- _REQUIREMENT_:
With nothing added or left out, output the listing that follows.

- _SOURCE DATA_:

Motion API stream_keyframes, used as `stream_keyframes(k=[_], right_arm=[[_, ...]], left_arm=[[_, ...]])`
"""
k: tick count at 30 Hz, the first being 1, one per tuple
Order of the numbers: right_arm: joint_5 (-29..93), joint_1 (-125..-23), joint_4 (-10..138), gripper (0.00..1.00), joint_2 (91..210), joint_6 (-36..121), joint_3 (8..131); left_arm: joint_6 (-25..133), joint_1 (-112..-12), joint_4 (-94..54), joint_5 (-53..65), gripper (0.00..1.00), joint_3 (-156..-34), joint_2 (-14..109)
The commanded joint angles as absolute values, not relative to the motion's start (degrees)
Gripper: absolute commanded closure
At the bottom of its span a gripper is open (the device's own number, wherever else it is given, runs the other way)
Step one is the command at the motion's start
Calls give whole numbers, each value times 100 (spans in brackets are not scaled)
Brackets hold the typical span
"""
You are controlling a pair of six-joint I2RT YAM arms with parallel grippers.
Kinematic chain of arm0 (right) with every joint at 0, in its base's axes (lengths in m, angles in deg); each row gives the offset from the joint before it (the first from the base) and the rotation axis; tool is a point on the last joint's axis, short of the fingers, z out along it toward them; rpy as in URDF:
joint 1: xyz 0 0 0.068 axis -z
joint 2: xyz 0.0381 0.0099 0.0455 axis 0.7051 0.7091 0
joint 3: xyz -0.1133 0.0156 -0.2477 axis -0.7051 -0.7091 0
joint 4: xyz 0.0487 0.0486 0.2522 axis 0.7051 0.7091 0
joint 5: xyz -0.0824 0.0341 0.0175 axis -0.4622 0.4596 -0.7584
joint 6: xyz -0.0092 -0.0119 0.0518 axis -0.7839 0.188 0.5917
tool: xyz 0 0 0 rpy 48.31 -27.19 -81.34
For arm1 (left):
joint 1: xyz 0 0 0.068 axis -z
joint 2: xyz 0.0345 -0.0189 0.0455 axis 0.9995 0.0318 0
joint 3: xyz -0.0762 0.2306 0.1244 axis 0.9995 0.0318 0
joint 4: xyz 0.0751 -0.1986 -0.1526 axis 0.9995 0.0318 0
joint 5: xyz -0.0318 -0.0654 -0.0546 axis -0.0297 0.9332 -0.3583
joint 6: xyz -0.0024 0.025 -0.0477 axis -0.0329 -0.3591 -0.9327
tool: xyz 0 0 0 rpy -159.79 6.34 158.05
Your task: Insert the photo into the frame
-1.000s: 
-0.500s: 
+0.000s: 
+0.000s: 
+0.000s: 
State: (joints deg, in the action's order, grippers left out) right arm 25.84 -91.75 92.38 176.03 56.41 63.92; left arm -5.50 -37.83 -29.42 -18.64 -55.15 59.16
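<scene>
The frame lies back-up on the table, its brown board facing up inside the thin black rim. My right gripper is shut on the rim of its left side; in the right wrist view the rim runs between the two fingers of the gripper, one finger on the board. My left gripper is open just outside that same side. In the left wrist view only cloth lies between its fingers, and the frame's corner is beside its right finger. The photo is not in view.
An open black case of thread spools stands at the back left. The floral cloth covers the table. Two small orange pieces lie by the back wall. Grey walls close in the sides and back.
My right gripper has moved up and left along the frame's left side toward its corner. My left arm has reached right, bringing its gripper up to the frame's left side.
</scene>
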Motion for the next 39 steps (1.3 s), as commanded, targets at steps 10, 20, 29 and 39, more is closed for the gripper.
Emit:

- _OUTPUT_:
Motion API stream_keyframes, used as `stream_keyframes(k=[_], right_arm=[[_, ...]], left_arm=[[_, ...]])`
"""
k: tick count at 30 Hz, the first being 1, one per tuple
Order of the numbers: right_arm: joint_5 (-29..93), joint_1 (-125..-23), joint_4 (-10..138), gripper (0.00..1.00), joint_2 (91..210), joint_6 (-36..121), joint_3 (8..131); left_arm: joint_6 (-25..133), joint_1 (-112..-12), joint_4 (-94..54), joint_5 (-53..65), gripper (0.00..1.00), joint_3 (-156..-34), joint_2 (-14..109)
The commanded joint angles as absolute values, not relative to the motion's start (degrees)
Gripper: absolute commanded closure
At the bottom of its span a gripper is open (the device's own number, wherever else it is given, runs the other way)
Step one is the command at the motion's start
Calls give whole numbers, each value times 100 (spans in brackets are not scaled)
Brackets hold the typical span
"""
You are controlling a pair of six-joint I2RT YAM arms with parallel grippers.
Kinematic chain of arm0 (right) with every joint at 0, in its base's axes (lengths in m, angles in deg); each row gives the offset from the joint before it (the first from the base) and the rotation axis; tool is a point on the last joint's axis, short of the fingers, z out along it toward them; rpy as in URDF:
joint 1: xyz 0 0 0.068 axis -z
joint 2: xyz 0.0381 0.0099 0.0455 axis 0.7051 0.7091 0
joint 3: xyz -0.1133 0.0156 -0.2477 axis -0.7051 -0.7091 0
joint 4: xyz 0.0487 0.0486 0.2522 axis 0.7051 0.7091 0
joint 5: xyz -0.0824 0.0341 0.0175 axis -0.4622 0.4596 -0.7584
joint 6: xyz -0.0092 -0.0119 0.0518 axis -0.7839 0.188 0.5917
tool: xyz 0 0 0 rpy 48.31 -27.19 -81.34
For arm1 (left):
joint 1: xyz 0 0 0.068 axis -z
joint 2: xyz 0.0345 -0.0189 0.0455 axis 0.9995 0.0318 0
joint 3: xyz -0.0762 0.2306 0.1244 axis 0.9995 0.0318 0
joint 4: xyz 0.0751 -0.1986 -0.1526 axis 0.9995 0.0318 0
joint 5: xyz -0.0318 -0.0654 -0.0546 axis -0.0297 0.9332 -0.3583
joint 6: xyz -0.0024 0.025 -0.0477 axis -0.0329 -0.3591 -0.9327
tool: xyz 0 0 0 rpy -159.79 6.34 158.05
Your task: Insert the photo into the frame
-1.000s: 
-0.500s: 
+0.000s: 
+0.000s: 
+0.000s: 
State: (joints deg, in the action's order, grippers left out) right arm 25.84 -91.75 92.38 176.03 56.41 63.92; left arm -5.50 -37.83 -29.42 -18.64 -55.15 59.16
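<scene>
The frame lies back-up on the table, its brown board facing up inside the thin black rim. My right gripper is shut on the rim of its left side; in the right wrist view the rim runs between the two fingers of the gripper, one finger on the board. My left gripper is open just outside that same side. In the left wrist view only cloth lies between its fingers, and the frame's corner is beside its right finger. The photo is not in view.
An open black case of thread spools stands at the back left. The floral cloth covers the table. Two small orange pieces lie by the back wall. Grey walls close in the sides and back.
My right gripper has moved up and left along the frame's left side toward its corner. My left arm has reached right, bringing its gripper up to the frame's left side.
</scene>
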Motion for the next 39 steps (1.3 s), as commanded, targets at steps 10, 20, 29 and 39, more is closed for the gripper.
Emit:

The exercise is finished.